Below this sentence is a listing; return exactly its lines from the one with "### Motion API" to the one with "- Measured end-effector", both kept, and nothing more.

SUPPLIED MATERIAL:
-- Opening Marker --
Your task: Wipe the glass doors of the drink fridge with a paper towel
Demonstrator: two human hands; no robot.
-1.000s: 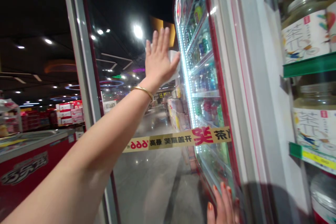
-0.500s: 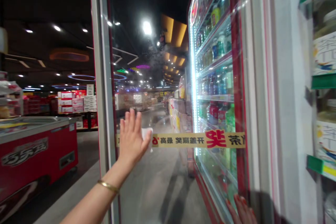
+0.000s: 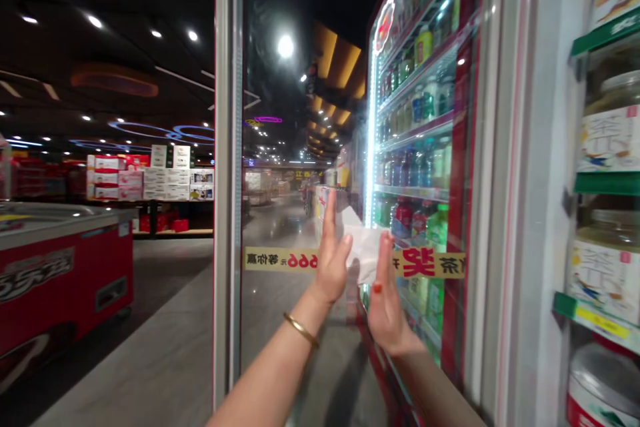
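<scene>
My left hand, a gold bracelet on its wrist, is raised flat against the open glass door of a drinks fridge. It presses a white cloth to the pane. My right hand is up beside it, fingers straight and together, lying on the cloth's right edge. The cloth sits between the two hands, just above a yellow sticker band that runs across the glass.
The door's metal frame stands upright left of my hands. Lit fridge shelves full of bottles are to the right, and green shelves with jars at far right. A red chest freezer and stacked boxes lie left across the aisle.
My left hand swept the cloth down from high on the glass to the sticker band, then rightward. My right hand left the door's lower edge and rose to meet the cloth.
</scene>
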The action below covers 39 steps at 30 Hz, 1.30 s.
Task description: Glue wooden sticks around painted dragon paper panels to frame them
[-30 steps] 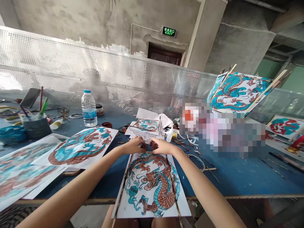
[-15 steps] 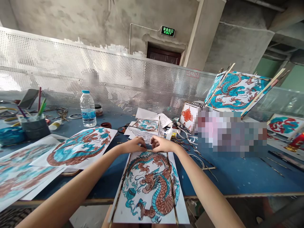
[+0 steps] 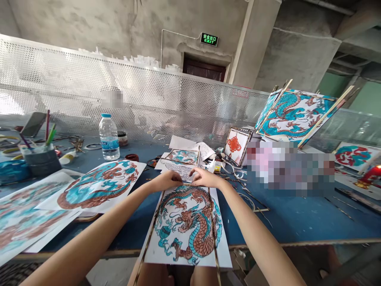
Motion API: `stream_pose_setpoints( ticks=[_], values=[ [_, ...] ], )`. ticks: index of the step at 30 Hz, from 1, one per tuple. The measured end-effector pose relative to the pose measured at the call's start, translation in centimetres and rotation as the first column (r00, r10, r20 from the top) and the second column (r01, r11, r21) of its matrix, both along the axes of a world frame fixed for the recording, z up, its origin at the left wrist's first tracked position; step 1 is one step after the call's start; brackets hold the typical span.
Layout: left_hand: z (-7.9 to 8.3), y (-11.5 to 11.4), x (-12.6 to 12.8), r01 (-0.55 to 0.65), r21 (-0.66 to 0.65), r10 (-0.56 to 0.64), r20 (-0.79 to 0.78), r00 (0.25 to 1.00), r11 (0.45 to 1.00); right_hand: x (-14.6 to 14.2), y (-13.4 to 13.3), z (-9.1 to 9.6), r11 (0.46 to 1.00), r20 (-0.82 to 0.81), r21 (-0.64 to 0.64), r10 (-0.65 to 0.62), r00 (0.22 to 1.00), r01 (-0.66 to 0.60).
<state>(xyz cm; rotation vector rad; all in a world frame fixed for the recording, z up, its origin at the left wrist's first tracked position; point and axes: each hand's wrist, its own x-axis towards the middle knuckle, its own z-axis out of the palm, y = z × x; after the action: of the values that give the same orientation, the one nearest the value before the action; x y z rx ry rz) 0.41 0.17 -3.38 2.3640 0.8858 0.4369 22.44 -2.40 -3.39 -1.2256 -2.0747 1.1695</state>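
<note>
A paper sheet with a painted brown and teal dragon lies in front of me on the blue table, hanging over the near edge. Two thin bamboo sticks run along its left and right sides. My left hand and my right hand meet at the sheet's far edge. Both pinch a thin cross stick there, fingers curled and close together.
More dragon sheets lie to the left. A water bottle and a pot of brushes stand at the back left. A finished dragon kite leans at the right. Sticks, rings and small frames litter the middle. A perforated metal screen backs the table.
Both hands stay pinched at the sheet's far edge, shifting slightly farther up the table. The view has tilted a little, so the sheet sits higher in frame.
</note>
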Motion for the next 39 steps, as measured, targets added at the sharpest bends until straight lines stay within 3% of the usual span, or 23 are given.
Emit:
stream_pose_setpoints(
  ticks=[8, 15, 19, 22, 27, 34, 39],
  values=[
    [-0.3, 0.4, -0.1, -0.033, 0.032, 0.032, 0.033, 0.999, 0.999, 2.1, 0.6, 0.3, 1.000, 0.002, 0.001, -0.030, 1.000, 0.030],
    [-0.7, 1.3, -0.3, -0.146, 0.060, 0.139, 0.117, 0.983, 0.987, 3.2, 0.7, 0.7, 0.992, -0.017, 0.032, -0.117, 0.993, 0.118],
    [-0.9, 1.9, -0.6, -0.269, -0.002, 0.262, 0.232, 0.937, 0.963, 3.5, 0.9, 0.5, 0.973, -0.046, 0.116, -0.197, 0.979, 0.202],
    [-0.9, 2.3, -0.8, -0.318, -0.075, 0.326, 0.284, 0.902, 0.945, 3.6, 1.1, 0.4, 0.976, -0.026, 0.100, -0.193, 0.981, 0.194],
    [-0.6, 2.4, -1.1, -0.332, -0.141, 0.358, 0.245, 0.901, 0.933, 3.8, 1.3, 0.1, 0.978, -0.059, 0.120, -0.167, 0.984, 0.173],
    [-0.2, 1.6, -1.2, -0.268, -0.372, 0.402, 0.354, 0.844, 0.889, 3.9, 1.1, 0.4, 0.971, -0.128, 0.170, -0.149, 0.980, 0.170],
    [0.3, 1.1, -1.2, -0.292, -0.364, 0.440, 0.444, 0.781, 0.884, 3.8, 1.0, 0.7, 0.965, -0.129, 0.176, -0.172, 0.977, 0.193]
  ],
)
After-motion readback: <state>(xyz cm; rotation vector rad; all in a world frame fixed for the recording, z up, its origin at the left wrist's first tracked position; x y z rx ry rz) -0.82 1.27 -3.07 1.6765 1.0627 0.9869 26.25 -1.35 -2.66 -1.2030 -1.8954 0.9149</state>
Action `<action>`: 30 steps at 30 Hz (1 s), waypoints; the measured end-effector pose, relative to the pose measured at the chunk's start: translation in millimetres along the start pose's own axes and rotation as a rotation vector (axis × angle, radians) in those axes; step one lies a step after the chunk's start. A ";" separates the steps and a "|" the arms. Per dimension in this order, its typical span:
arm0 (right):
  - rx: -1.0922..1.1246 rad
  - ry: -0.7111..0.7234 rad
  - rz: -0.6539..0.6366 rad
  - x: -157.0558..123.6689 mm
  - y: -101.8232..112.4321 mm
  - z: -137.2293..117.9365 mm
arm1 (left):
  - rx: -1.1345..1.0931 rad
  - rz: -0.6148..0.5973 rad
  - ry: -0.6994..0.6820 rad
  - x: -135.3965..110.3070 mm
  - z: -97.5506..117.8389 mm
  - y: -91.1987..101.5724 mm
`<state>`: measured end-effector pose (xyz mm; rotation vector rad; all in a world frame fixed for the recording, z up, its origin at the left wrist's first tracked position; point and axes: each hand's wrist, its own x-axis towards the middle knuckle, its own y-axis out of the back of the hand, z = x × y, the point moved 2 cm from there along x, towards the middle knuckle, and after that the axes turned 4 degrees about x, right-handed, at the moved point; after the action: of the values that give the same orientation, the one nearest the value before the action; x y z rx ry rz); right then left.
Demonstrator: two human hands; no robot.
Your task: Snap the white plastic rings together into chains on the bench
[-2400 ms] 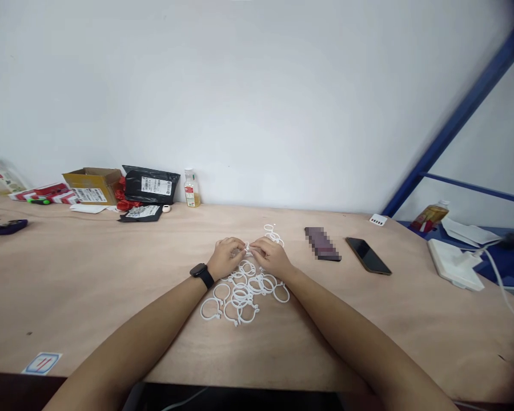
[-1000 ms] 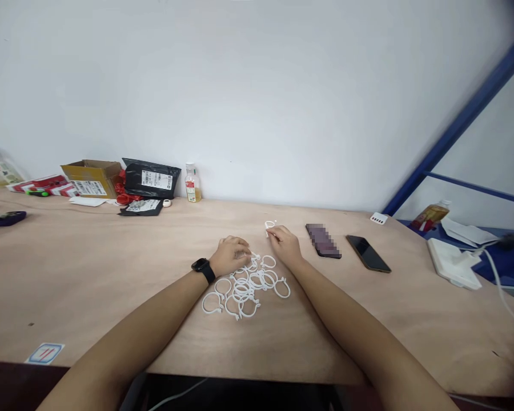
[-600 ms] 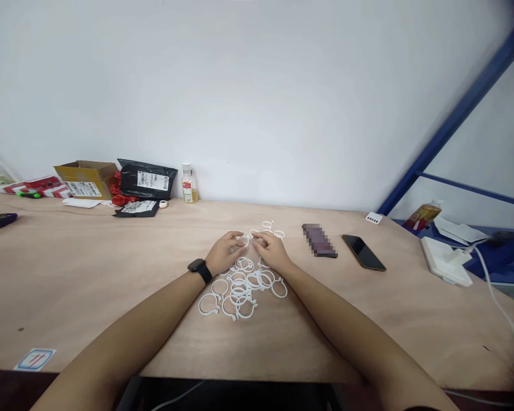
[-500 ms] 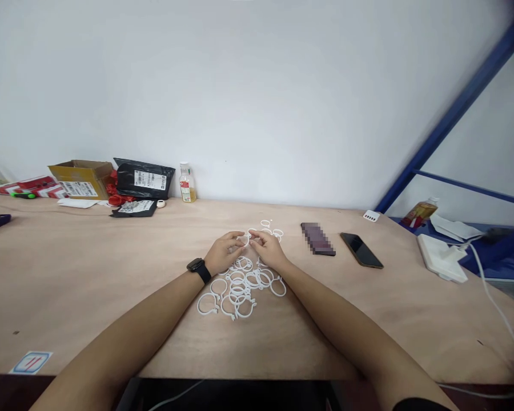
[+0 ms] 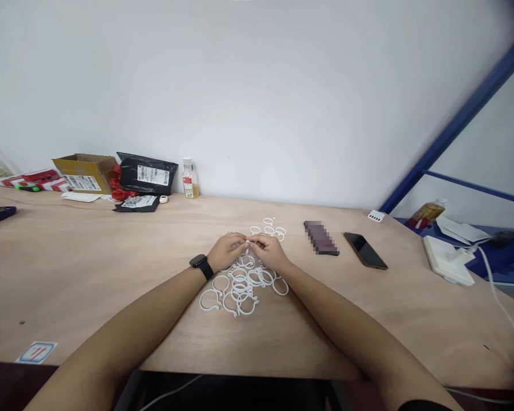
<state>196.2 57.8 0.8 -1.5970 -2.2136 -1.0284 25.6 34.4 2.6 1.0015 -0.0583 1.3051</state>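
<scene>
My left hand [image 5: 228,251] and my right hand [image 5: 269,251] meet over the table with their fingertips together. Between them they pinch a white plastic ring [image 5: 248,245], most of it hidden by the fingers. Below and between my wrists lies a loose pile of white rings [image 5: 241,288], each with a small clasp and several overlapping. Just beyond my right fingertips a smaller group of white rings [image 5: 269,230] rests flat on the table. A black watch [image 5: 200,264] is on my left wrist.
Two phones, one pixelated [image 5: 321,238] and one dark-screened [image 5: 365,250], lie right of my hands. A white power strip [image 5: 448,260] with a cable sits farther right. Along the wall stand a cardboard box [image 5: 85,171], a black parcel bag [image 5: 148,174] and a bottle [image 5: 190,180].
My fingertips have closed together around the ring, where a gap showed before. One ring now shows on the table beyond my fingers. The whole view has shifted slightly.
</scene>
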 end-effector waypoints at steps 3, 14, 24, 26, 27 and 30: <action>0.020 0.005 -0.014 0.4 0.6 -3.4 | -0.006 0.010 -0.025 0.0 1.9 0.4; 0.174 -0.087 -0.096 0.7 -0.4 0.0 | -0.098 0.084 0.018 -1.1 5.2 1.2; 0.295 -0.158 -0.101 0.3 -2.4 -1.1 | -0.166 0.101 0.094 -2.0 0.2 0.2; 0.308 -0.163 -0.098 0.4 -2.7 -1.0 | -0.175 0.108 0.111 -2.4 0.9 0.2; 0.314 -0.166 -0.097 0.5 -3.0 -0.6 | -0.173 0.112 0.113 -2.4 1.5 0.1; 0.318 -0.166 -0.091 0.5 -4.3 0.7 | -0.160 0.123 0.119 -2.0 3.1 -1.3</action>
<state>192.3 57.9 -1.1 -1.4973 -2.4289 -0.5423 27.4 31.0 2.6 0.7925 -0.1336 1.4465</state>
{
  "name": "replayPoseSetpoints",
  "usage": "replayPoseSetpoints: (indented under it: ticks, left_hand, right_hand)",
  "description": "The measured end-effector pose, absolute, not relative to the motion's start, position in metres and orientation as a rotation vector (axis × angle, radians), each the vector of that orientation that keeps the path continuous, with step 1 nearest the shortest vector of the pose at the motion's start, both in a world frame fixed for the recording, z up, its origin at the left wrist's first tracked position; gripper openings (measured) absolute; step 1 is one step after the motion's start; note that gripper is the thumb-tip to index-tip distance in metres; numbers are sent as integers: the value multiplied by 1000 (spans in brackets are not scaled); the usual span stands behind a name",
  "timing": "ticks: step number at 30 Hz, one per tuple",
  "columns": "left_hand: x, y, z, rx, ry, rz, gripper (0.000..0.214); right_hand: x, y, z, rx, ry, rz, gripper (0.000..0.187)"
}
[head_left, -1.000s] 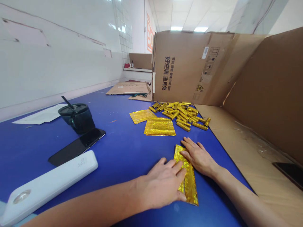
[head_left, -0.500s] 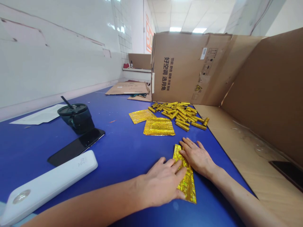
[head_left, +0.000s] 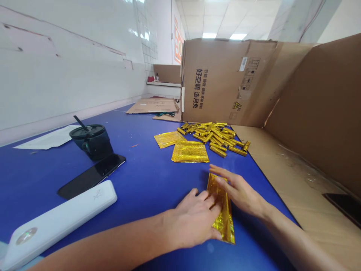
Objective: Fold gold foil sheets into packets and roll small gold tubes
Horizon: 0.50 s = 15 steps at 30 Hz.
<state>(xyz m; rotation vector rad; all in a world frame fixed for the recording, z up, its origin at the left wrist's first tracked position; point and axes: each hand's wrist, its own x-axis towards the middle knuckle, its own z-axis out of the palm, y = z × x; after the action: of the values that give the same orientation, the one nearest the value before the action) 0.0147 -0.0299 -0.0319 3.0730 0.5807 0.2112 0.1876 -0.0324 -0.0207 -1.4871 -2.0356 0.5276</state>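
Observation:
A strip of shiny gold foil sheet, with lengthwise creases, lies on the blue table in front of me. My left hand rests on its left side, fingers spread across the foil and thumb near its close end. At the far end, my right hand is tilted on its edge with the fingers stretched out and the thumb over the foil. Whether the right fingertips touch the sheet I cannot tell. Beyond the hands lie flat gold foil sheets and a pile of small rolled gold foil tubes.
To the left are a white elongated device, a black phone, a dark lidded cup with a straw and white paper. A large cardboard box stands behind the tubes, and more cardboard lines the right edge.
My right hand has lifted from lying flat and turned onto its edge at the foil's far end. My left hand stays nearly in place on the foil.

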Motion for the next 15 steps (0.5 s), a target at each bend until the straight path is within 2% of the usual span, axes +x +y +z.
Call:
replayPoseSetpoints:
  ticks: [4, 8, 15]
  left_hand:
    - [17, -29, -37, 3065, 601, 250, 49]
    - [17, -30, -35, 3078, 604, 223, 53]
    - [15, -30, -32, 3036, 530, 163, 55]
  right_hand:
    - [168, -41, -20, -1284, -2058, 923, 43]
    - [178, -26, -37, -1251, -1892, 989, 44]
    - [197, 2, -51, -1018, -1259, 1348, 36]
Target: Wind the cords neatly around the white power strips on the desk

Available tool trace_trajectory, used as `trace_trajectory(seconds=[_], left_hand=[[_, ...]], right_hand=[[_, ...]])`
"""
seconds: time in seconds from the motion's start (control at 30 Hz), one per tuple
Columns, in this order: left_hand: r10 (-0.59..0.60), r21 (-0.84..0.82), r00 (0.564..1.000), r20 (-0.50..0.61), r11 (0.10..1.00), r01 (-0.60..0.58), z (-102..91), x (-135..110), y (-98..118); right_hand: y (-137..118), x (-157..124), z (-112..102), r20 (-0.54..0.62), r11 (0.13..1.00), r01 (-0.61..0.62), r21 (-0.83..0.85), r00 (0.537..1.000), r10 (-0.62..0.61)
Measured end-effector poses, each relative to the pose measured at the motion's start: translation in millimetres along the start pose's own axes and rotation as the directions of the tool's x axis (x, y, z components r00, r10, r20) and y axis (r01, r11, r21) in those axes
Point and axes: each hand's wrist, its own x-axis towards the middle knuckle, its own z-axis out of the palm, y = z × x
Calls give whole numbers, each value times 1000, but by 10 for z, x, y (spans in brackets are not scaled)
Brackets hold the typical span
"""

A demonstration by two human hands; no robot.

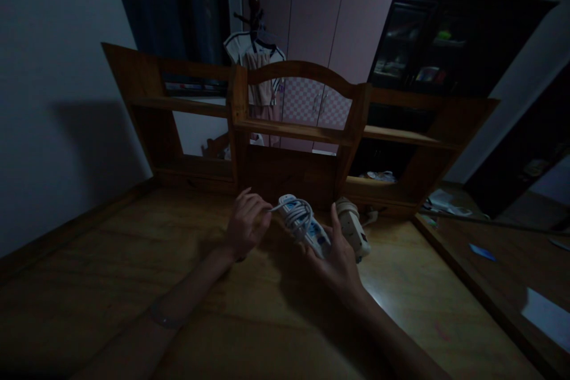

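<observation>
My right hand (pixel 338 258) grips the near end of a white power strip (pixel 319 238) with blue patches on its face, holding it tilted above the desk. Several turns of its grey-white cord (pixel 299 217) lie around the far half of the strip. The fingers of my left hand (pixel 247 222) are closed on a stretch of that cord, left of the strip. Just right of my right hand, a second, cream power strip (pixel 354 231) rests on the desk with its own cord wound round its far end.
A wooden desk (pixel 133 285) has an open shelf unit (pixel 294 130) along its back. To the right is a lower brown surface (pixel 503 273) with a white sheet (pixel 547 314) and a blue card (pixel 482 251). A wall (pixel 66 130) stands at left.
</observation>
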Motion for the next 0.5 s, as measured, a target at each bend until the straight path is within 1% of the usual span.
trace_trajectory(seconds=[0.1,0.17,0.23,0.3,0.37,0.43,0.5], left_hand=[[68,31,997,45,997,-69,39,-13,24],[118,109,989,85,986,-127,62,-28,3],[162,194,977,137,963,-187,85,-42,-41],[190,243,969,158,944,-224,109,-52,-85],[191,262,971,142,939,-222,131,-55,-110],[163,259,978,127,947,-191,147,-57,-111],[130,243,978,162,955,-167,160,-63,-103]], right_hand=[[20,1,14,-45,999,27,-22,999,-28],[42,8,24,-78,999,31,-36,996,-34],[55,25,21,-126,999,15,-32,992,-19],[52,47,1,-185,1000,-20,3,982,20],[37,71,-35,-238,996,-62,63,968,76],[22,94,-82,-277,984,-91,152,952,131],[20,115,-134,-303,958,-104,269,935,187]])
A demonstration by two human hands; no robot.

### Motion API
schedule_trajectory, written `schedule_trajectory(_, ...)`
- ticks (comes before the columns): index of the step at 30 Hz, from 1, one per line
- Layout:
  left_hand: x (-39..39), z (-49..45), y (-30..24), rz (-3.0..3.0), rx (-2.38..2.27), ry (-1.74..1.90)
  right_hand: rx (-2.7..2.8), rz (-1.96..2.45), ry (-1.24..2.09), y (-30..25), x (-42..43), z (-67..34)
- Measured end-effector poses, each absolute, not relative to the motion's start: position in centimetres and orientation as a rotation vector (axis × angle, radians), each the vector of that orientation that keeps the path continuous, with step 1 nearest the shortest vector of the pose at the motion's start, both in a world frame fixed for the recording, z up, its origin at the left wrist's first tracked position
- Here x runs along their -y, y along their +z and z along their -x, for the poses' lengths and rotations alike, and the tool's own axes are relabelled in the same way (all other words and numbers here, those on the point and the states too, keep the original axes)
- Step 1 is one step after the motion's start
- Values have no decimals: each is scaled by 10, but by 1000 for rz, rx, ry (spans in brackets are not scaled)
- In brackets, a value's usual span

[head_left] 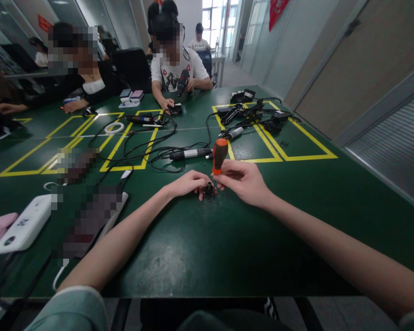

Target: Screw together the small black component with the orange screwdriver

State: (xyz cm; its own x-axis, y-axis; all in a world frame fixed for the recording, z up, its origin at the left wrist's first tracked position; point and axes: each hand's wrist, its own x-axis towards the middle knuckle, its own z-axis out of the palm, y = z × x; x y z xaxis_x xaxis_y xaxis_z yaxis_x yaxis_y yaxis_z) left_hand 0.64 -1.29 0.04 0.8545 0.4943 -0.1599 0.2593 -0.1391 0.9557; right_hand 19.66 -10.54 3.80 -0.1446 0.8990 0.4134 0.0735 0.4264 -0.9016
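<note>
My right hand (243, 180) is closed round a screwdriver with an orange and black handle (220, 155), held upright with its tip down into a small black round part (209, 191) on the green table (200, 248). My left hand (188, 182) pinches that small black part from the left and steadies it on the table top. The two hands nearly touch over the part.
Beyond my hands lie black cables, a silver and black tool (189, 154) and other dismantled black parts (248, 112) inside yellow tape boxes. A white device (24, 225) sits at the left. Other people sit at the far side and the left.
</note>
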Motion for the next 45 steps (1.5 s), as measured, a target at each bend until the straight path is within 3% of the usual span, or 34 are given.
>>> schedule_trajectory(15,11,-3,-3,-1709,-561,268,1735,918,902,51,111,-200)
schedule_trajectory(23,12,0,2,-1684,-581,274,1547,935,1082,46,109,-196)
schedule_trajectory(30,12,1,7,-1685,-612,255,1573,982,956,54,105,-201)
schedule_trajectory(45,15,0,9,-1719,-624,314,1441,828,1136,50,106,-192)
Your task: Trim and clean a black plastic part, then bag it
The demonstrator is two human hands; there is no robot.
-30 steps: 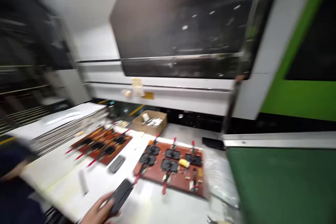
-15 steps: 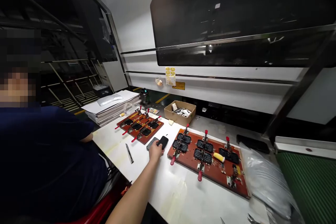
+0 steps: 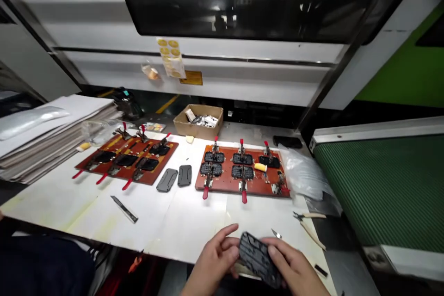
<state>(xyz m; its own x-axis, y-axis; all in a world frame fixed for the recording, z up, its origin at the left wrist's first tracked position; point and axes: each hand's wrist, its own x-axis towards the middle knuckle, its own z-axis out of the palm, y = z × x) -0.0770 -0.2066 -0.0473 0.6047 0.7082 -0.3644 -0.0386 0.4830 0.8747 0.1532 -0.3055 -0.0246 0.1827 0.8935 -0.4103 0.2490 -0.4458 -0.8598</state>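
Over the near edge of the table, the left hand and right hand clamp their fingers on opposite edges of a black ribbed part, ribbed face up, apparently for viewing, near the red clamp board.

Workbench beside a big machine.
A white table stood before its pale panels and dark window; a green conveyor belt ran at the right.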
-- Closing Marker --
RESPONSE:
### Motion API
schedule_trajectory, written `schedule_trajectory(_, ...)`
- ticks (comes before the columns): index of the step at 30 Hz, from 1, one per line
- Layout:
  left_hand: x (-39..39), z (-49..45), y (-30..24), rz (-3.0..3.0), rx (-2.38..2.27), ry (-1.74..1.90)
  right_hand: rx (-2.7..2.8), rz (-1.96..2.45), ry (-1.24..2.09), y (-30..25), x (-42..43), z (-67..34)
- Measured end-effector poses, each absolute, not relative to the motion's start: position in centimetres and orientation as a rotation vector (axis × angle, radians), each the vector of that orientation that keeps the path continuous, with step 1 nearest the shortest vector of the pose at the motion's start, both in a world frame fixed for the recording, z up, its origin at the left wrist's first tracked position

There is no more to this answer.